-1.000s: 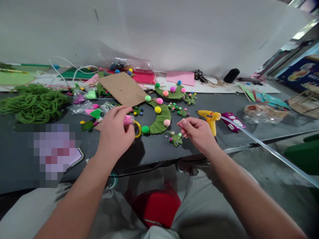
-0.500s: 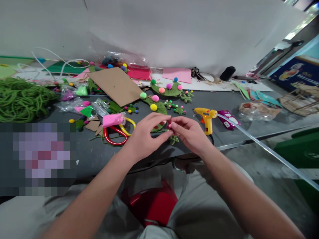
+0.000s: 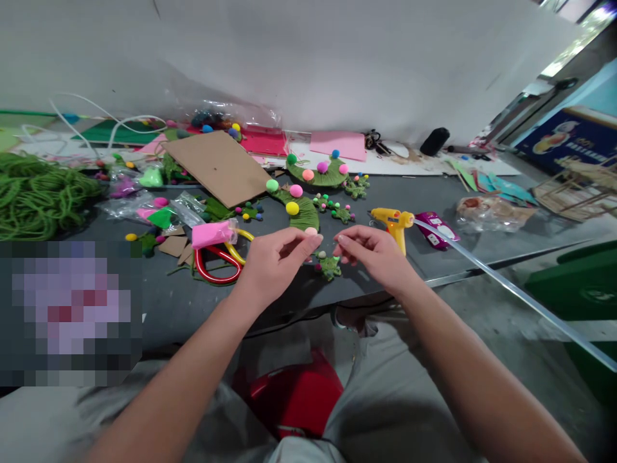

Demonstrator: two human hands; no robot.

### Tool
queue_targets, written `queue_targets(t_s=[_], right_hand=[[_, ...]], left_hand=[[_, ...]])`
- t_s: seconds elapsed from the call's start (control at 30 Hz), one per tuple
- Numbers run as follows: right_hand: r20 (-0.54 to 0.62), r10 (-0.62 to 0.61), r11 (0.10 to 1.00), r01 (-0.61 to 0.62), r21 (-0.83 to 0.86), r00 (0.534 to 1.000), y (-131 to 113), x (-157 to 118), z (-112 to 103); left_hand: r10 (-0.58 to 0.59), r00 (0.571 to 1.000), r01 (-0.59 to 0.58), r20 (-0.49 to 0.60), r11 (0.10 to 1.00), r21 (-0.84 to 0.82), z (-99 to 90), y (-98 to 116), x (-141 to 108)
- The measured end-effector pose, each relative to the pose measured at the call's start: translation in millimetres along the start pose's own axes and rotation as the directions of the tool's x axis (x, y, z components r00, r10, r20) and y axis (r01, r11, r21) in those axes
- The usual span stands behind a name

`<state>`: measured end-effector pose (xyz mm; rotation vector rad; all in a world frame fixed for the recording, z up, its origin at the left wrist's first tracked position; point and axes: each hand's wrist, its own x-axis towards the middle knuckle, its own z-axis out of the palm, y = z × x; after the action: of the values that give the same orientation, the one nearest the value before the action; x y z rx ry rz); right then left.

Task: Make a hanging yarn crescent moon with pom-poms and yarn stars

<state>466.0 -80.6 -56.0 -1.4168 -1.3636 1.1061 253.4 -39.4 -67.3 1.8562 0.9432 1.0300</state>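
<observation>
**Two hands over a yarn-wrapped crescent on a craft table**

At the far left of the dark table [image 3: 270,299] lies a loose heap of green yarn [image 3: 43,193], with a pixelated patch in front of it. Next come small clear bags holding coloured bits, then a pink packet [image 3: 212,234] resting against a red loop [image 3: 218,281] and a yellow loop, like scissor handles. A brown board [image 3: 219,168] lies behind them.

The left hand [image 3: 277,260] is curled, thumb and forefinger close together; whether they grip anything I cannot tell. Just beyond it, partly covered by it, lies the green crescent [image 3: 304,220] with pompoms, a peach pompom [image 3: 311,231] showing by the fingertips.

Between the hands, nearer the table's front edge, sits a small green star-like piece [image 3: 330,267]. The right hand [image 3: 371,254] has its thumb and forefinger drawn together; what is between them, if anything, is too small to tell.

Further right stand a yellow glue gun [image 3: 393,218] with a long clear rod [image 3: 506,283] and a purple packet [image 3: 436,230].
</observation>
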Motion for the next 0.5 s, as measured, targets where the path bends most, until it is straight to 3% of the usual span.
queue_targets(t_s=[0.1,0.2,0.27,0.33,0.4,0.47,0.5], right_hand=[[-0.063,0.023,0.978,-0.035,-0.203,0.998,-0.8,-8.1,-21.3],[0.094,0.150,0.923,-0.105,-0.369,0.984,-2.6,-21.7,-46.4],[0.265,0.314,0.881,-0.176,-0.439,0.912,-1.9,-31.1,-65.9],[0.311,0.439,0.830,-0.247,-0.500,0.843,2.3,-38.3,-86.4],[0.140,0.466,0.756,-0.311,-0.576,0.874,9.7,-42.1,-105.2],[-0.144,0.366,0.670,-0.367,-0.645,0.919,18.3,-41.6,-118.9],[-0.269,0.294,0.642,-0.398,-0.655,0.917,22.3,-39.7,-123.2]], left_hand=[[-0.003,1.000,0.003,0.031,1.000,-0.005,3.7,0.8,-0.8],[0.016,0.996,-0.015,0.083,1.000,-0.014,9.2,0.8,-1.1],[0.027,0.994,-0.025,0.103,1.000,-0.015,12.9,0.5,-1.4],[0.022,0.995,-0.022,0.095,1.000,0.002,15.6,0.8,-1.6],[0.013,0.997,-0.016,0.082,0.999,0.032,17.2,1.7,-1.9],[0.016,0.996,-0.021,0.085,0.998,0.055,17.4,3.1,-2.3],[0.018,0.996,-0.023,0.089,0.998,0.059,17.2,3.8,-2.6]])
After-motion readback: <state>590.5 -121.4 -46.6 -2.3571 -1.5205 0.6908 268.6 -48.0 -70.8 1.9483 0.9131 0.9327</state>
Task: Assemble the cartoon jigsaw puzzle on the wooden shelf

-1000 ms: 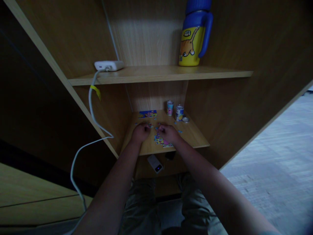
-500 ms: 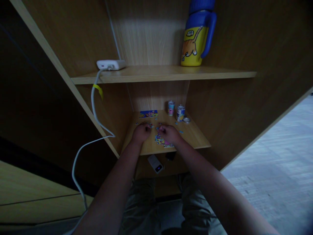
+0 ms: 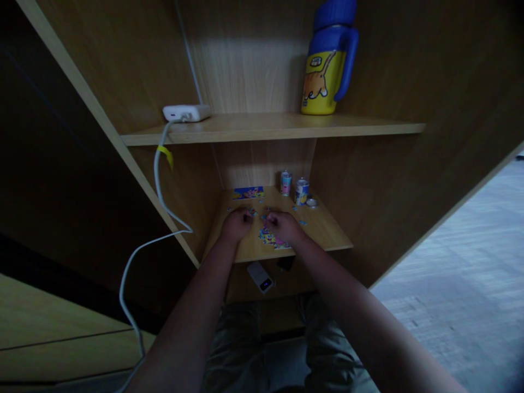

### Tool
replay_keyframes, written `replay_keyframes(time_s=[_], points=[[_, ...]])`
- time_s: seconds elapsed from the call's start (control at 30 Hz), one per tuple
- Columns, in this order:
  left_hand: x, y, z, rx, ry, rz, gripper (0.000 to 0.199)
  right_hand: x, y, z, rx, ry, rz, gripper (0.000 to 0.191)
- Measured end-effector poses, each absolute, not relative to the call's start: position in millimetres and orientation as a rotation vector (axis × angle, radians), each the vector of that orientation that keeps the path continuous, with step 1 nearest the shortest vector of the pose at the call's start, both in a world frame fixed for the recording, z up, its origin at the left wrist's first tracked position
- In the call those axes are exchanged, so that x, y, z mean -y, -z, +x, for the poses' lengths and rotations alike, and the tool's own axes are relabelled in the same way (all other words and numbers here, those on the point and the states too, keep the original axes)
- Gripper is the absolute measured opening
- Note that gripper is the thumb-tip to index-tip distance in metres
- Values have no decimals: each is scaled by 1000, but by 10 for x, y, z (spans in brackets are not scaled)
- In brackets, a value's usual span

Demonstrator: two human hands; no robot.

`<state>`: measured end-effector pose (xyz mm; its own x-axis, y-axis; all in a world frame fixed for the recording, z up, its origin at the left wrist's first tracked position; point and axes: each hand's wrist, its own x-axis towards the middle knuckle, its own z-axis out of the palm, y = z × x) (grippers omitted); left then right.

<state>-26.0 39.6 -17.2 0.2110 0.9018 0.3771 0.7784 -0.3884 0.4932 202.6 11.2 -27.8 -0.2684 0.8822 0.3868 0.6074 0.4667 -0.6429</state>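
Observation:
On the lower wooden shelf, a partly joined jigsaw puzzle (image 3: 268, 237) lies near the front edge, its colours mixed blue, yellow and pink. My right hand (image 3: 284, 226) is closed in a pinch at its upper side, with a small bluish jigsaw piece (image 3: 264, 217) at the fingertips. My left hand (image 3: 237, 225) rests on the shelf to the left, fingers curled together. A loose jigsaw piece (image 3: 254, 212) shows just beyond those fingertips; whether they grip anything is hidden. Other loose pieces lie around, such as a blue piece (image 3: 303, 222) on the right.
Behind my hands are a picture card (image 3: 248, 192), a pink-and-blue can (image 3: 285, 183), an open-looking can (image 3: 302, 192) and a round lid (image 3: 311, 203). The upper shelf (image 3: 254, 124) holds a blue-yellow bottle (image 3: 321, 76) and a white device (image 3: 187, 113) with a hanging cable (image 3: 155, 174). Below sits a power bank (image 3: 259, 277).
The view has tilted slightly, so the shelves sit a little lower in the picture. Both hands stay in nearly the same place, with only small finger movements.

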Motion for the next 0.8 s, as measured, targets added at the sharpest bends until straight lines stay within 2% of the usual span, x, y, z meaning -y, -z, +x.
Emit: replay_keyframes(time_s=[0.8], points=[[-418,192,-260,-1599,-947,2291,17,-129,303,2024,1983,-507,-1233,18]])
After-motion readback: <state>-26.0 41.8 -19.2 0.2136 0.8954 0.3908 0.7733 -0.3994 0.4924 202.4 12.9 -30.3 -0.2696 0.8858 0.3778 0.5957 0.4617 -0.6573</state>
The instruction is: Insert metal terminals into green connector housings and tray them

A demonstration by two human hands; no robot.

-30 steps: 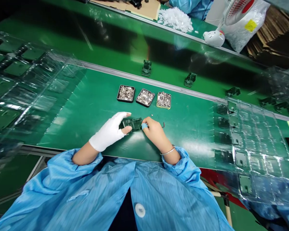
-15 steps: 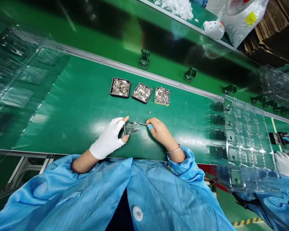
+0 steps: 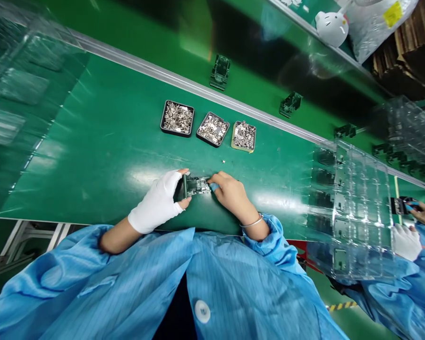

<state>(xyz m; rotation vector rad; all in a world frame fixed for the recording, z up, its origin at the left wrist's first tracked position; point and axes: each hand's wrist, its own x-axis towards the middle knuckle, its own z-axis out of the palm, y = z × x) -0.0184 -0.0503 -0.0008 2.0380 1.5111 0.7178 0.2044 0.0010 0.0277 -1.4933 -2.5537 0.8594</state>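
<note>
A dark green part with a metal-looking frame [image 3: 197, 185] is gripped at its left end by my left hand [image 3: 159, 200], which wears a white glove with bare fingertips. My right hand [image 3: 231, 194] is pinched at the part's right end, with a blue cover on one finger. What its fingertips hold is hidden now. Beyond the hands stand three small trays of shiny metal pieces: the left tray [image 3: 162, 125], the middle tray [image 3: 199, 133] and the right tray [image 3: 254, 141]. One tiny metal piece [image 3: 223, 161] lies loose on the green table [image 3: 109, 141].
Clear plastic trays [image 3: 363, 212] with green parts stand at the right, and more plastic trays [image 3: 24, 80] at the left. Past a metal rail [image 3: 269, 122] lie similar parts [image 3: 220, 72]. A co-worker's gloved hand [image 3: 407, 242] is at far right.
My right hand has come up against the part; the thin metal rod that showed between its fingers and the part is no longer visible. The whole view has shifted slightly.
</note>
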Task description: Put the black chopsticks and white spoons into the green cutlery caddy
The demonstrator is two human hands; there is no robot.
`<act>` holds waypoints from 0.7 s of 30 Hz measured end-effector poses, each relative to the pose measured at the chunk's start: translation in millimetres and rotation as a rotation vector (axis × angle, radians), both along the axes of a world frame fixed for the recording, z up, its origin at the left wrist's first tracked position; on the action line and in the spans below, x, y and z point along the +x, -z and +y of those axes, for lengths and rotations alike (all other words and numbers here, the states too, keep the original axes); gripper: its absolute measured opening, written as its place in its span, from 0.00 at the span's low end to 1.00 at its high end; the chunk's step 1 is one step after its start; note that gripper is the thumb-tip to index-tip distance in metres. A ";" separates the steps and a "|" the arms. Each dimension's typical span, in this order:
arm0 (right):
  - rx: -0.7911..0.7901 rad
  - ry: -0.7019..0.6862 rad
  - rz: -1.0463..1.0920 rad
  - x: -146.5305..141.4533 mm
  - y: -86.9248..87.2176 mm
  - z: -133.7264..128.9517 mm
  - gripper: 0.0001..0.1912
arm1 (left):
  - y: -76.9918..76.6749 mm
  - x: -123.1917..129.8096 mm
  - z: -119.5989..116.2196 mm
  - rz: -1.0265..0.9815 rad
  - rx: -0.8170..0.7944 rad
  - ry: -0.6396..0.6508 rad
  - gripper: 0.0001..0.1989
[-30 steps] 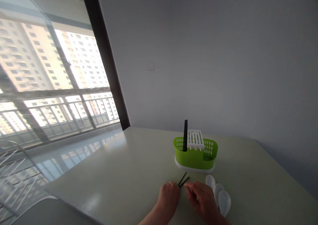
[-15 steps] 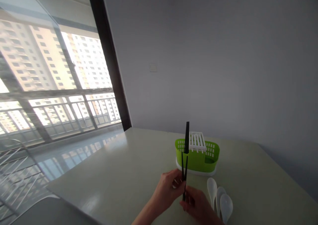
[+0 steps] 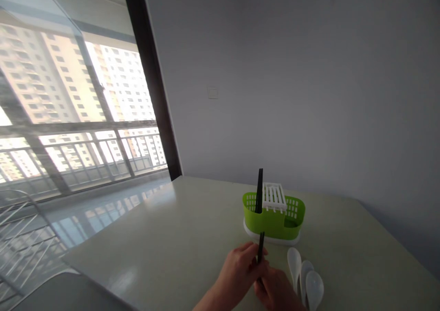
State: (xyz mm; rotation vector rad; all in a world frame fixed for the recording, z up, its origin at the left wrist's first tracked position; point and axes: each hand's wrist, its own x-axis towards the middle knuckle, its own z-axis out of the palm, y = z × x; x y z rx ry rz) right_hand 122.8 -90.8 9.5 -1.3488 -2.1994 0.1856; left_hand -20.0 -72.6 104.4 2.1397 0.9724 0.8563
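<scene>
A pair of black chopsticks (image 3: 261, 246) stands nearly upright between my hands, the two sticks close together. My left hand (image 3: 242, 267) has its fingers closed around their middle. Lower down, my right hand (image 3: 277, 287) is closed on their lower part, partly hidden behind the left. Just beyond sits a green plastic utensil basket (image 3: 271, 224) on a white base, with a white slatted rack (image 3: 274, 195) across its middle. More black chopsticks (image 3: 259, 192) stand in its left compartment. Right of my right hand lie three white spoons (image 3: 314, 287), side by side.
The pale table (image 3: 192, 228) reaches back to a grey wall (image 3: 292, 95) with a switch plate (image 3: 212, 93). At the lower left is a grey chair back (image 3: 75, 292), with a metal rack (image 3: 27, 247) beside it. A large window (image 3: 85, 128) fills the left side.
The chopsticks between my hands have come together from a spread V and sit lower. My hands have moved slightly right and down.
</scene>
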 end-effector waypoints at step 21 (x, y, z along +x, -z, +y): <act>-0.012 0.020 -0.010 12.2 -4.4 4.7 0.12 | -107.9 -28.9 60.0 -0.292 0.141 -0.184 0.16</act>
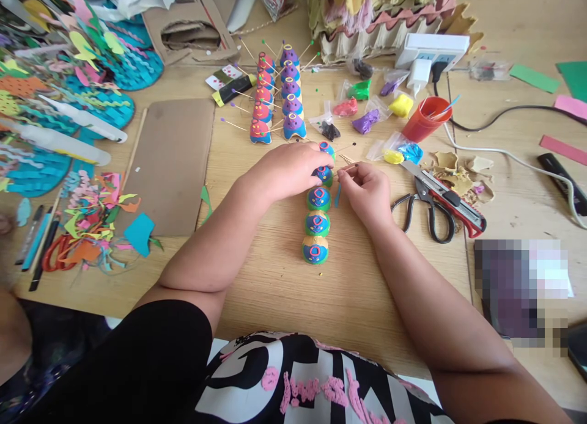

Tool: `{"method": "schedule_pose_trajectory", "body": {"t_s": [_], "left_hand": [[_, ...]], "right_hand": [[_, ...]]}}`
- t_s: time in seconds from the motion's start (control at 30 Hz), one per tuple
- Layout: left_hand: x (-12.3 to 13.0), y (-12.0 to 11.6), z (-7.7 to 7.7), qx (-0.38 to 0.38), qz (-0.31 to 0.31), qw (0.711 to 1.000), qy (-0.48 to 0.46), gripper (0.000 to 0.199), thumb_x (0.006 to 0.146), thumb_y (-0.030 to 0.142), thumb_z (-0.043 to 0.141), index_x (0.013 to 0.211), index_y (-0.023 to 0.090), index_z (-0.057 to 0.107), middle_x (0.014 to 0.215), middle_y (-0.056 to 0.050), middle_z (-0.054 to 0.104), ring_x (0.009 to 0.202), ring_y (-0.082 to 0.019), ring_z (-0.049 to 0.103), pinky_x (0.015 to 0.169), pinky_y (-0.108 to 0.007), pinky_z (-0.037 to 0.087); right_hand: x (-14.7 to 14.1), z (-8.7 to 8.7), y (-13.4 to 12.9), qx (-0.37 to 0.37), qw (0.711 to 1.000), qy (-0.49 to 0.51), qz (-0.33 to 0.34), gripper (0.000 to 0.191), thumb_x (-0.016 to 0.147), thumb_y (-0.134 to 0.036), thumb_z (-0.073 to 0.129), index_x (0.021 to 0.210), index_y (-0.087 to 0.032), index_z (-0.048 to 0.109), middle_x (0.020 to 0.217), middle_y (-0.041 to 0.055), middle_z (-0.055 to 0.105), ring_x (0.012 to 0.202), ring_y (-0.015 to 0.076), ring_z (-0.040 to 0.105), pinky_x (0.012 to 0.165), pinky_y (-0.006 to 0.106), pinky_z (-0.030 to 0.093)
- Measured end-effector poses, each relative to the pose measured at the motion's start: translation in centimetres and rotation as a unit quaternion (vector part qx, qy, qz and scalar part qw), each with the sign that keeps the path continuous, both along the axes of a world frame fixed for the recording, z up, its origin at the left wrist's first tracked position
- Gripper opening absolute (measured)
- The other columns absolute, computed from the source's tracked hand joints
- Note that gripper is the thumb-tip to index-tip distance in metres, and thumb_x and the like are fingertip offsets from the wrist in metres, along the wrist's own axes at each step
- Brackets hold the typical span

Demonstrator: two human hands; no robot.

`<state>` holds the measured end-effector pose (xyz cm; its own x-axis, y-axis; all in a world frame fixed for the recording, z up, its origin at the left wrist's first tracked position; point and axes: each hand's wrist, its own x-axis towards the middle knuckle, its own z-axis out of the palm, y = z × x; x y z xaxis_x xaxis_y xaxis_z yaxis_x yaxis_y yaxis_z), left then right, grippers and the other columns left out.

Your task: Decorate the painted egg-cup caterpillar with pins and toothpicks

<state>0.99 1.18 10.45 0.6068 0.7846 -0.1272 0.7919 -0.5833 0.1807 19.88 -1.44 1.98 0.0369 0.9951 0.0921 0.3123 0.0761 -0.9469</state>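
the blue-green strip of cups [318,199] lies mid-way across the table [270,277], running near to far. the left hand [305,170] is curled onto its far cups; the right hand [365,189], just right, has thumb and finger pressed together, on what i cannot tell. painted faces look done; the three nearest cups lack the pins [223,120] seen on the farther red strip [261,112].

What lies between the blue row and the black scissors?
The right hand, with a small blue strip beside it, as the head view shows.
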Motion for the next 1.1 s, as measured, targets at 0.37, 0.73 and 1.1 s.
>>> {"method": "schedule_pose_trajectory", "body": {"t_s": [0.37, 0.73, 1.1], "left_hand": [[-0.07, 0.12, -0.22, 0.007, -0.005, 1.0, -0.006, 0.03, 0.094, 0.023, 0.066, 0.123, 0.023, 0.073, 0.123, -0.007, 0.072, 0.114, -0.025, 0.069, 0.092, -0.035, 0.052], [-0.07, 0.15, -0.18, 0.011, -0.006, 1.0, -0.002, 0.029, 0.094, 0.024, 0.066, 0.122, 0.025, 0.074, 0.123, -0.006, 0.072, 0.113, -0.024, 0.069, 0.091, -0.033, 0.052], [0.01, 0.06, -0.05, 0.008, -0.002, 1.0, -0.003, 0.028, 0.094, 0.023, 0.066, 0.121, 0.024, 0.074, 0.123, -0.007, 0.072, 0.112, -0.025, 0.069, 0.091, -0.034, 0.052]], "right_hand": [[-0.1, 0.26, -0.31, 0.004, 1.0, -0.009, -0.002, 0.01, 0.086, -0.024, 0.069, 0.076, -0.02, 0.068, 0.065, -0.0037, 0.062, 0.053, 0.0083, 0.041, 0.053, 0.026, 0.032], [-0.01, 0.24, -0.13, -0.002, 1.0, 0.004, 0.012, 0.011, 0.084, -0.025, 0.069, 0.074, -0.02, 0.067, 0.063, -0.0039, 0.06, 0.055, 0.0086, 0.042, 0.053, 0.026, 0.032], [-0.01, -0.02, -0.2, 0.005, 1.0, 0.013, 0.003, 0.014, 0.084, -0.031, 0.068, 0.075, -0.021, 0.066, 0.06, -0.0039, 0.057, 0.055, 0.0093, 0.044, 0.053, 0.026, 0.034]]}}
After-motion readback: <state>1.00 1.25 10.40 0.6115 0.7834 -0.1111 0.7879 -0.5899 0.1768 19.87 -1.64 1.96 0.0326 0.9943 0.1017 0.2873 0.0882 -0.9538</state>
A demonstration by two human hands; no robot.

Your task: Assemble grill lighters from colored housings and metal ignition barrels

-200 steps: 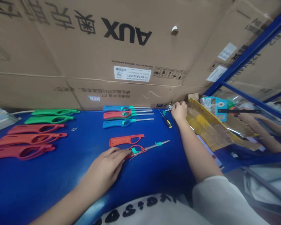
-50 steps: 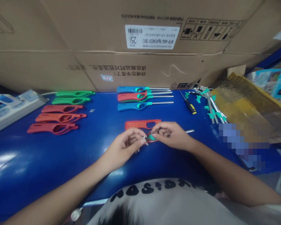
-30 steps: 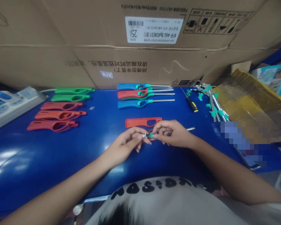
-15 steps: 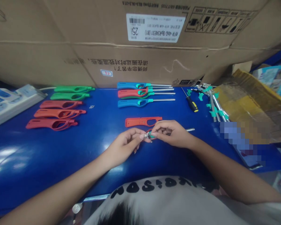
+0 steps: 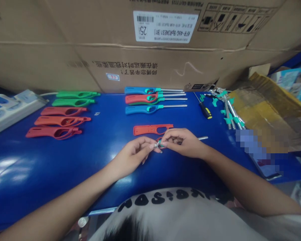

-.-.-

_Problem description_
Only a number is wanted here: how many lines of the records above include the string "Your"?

_Written solution_
2